Basically optimize is not needed on the later PHP versions, and of course they are already significantly faster

Samer_J's avatar

@Snapey I'm running PHP 7.1.14.

I'm just struggling to understand why my site can't handle more than 100 concurrent users on a VPS. Most pages on my site run a max of 20-30 SQL queries.

Snapey's avatar

Well 20-30 is quite a lot - but you need to work out the average page load time.

100 'concurrent' accesses then I would expect about 10,000 or more logged in at one time

lostdreamer_nl's avatar

start by finding out your real bottleneck. It could be mysql, hard disk, memory etc.

20-30 queries isnt that much by the way IMO, it all depends on what kind of queries and how long they take.

I suggest: Install laravel debugbar : https://github.com/barryvdh/laravel-debugbar This can give you more insight about what queries are running and how much time they take (and how much resources were needed during the request)

Setup mysql slow query log to find any queries that are taking too long, and optimize your queries (use the explain command) and DB for them, correct indexes can make a difference of minutes / request.

Check the hardware, I've been bitten by Azure servers for instance where the hardware for the cloud service had a CPU in country A, it's disk in country B, DB server in country C and it's disk in country D. Testing that mysql server (1000 crud operations) and comparing to a locally installed MySQL server yielded 20x slower responses with the same code and approximate hardware.

Check the server for the amount of allocated memory, and setup MySQL's cache to be about 40-50% of the memory.

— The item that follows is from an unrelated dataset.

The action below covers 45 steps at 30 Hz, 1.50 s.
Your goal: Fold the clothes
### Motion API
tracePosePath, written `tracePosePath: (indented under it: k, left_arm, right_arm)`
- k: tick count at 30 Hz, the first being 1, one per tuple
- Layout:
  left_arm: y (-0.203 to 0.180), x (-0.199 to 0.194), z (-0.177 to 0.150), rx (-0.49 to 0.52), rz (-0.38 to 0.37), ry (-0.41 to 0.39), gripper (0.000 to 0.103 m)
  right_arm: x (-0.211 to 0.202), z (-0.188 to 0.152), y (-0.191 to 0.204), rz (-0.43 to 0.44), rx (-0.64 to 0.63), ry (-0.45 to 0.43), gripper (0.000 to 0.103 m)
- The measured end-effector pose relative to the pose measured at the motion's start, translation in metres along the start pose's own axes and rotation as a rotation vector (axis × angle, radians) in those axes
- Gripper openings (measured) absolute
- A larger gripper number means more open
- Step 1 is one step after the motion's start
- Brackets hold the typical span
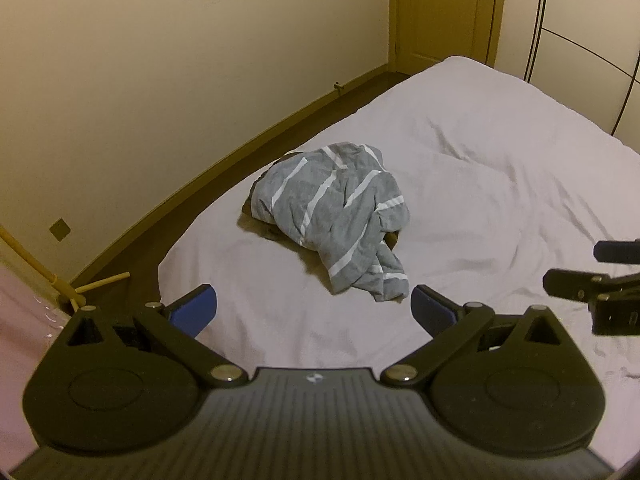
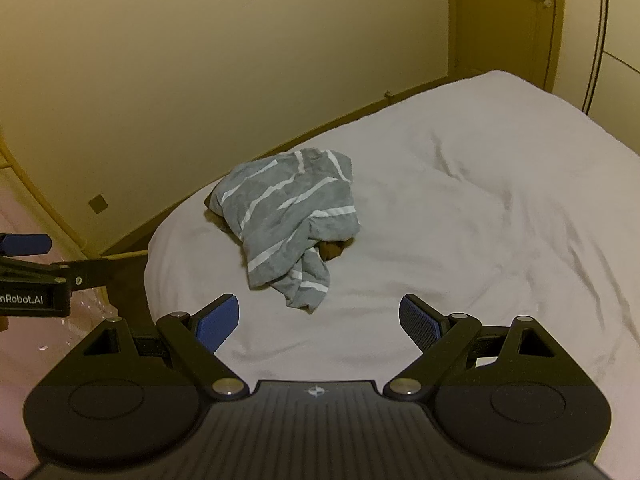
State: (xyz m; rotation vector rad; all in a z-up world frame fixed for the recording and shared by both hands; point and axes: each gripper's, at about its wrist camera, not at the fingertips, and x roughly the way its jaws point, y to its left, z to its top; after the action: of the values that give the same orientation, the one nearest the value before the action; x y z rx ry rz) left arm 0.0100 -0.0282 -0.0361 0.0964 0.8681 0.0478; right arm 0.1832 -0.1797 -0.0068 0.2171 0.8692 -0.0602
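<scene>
A grey garment with white stripes [image 1: 336, 220] [image 2: 286, 222] lies crumpled in a heap on the white bed [image 1: 500, 184] [image 2: 480, 208], near its left edge. A dark brown piece of cloth peeks out from under the heap [image 2: 330, 250]. My left gripper [image 1: 314, 312] hovers open just short of the heap's near end, nothing between its blue pads. Over the sheet in front of the heap, my right gripper [image 2: 318, 324] also stands open and empty. Each gripper shows at the edge of the other's view: the right one [image 1: 592, 276], the left one [image 2: 28, 260].
A cream wall [image 1: 180, 80] with sockets runs along the left of the bed, with a dark floor strip [image 1: 248, 136] between. A wooden door [image 1: 444, 8] and wardrobe panels [image 1: 592, 40] stand beyond the far end. A wooden stand [image 1: 72, 288] sits at the lower left.
</scene>
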Motion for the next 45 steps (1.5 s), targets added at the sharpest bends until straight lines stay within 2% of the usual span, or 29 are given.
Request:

Without more info about the code and server it's kinda hard to make good detailed suggestions.

Samer_J's avatar

@Snapey Most of the time my site runs just fine. It's only during 5-10 minute periods during the leagues we run where there are 80-100 people all loading up the site at once, because there are about 30+ teams of 10-15 players all jumping on trying to see who they're playing against in the league. The site's load average jumps up to about 12.0 during this period, but it only lasts for 5-10 minutes.

Samer_J's avatar

@lostdreamer_nl Thank you so much, finally somebody says 20-30 queries isn't that much! I was starting to go crazy, because in some instances it's almost impossible for me to get it under 20 queries due to how complex my site is. And to be honest 7-8 of these queries are fairly simple.

I already have Debugbar installed, it's how I was able to bring my site from 50+ queries down to 20-30. However I've only been looking at the number of queries and now how long each takes, which is what I'll focus on now. I'll have to look into MySQL slow query log, never used it before.

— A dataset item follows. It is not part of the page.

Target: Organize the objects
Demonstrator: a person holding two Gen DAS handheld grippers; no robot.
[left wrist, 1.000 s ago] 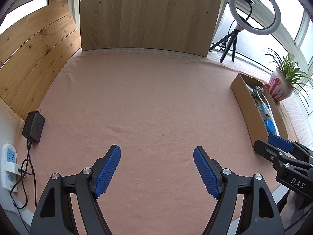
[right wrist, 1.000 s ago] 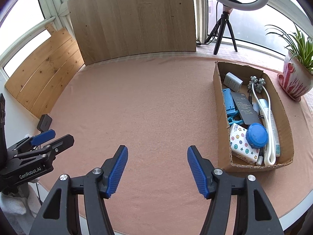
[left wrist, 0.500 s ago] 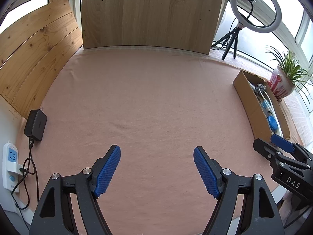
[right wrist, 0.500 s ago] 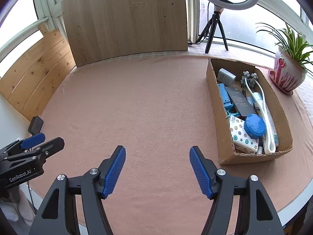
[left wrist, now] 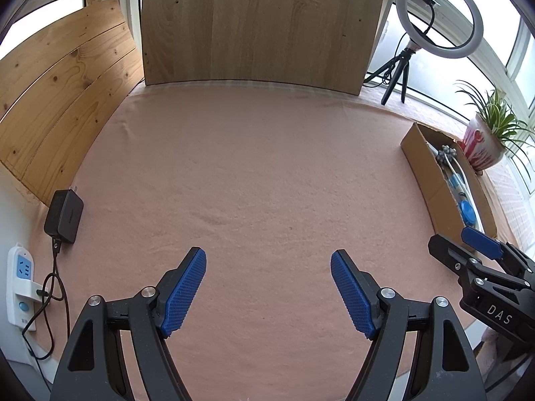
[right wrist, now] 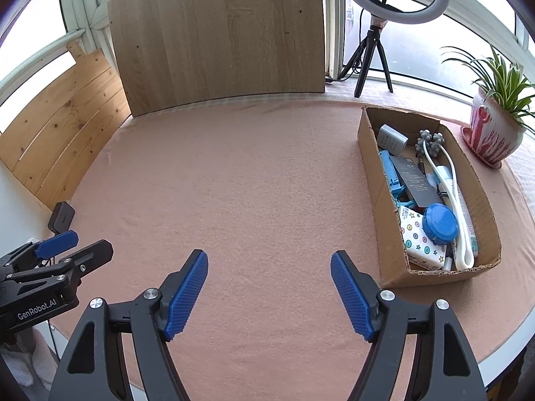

You can find more details about my problem here: https://laracasts.com/discuss/channels/servers/need-some-advice-regarding-laravel-server-usage

However since that post I've brought it down to 20-30 queries and have noticed a small difference in overall performance. Still not enough though.

Snapey's avatar

Focus just as much effort on how much memory is being used for each request. You could be loading too much from the database and trying to manipulate collections in memory rather than optimising the fetched data?

lostdreamer_nl's avatar

@samer_J from what I see in the specs in the other thread: You have 4 GB memory, and are getting in trouble when hitting ~3.5GB in use. I'm guessing most of this is being reserved for MySQL

But the biggest clue is actually the (CPU) load. Your server is going on a load of 5-6 by only 40 users, but you only have 4 cores, so a load of 4 is already CPU @ 100%.

I'm guessing snapey is right, and you are getting back some very big collections and processing them in PHP in an unoptimized way.

Do you have a clue about which pages are the heaviest load ? If not, try to add some debug log info when the request comes in, and when the response goes out, this will give you some valueable info about how long each request takes and how much memory it took to complete.

Answering your question from there: "TL;DR: Is it normal for me to be forking out $450 AUD a month for a dedicated server just for my Laravel application to be able to handle 100+ concurrent users? Or is my site poorly optimized?"

No, it is not normal, Any framework will be slower than a comparible bare bones php website because of additional overhead, but it shouldnt be this much difference.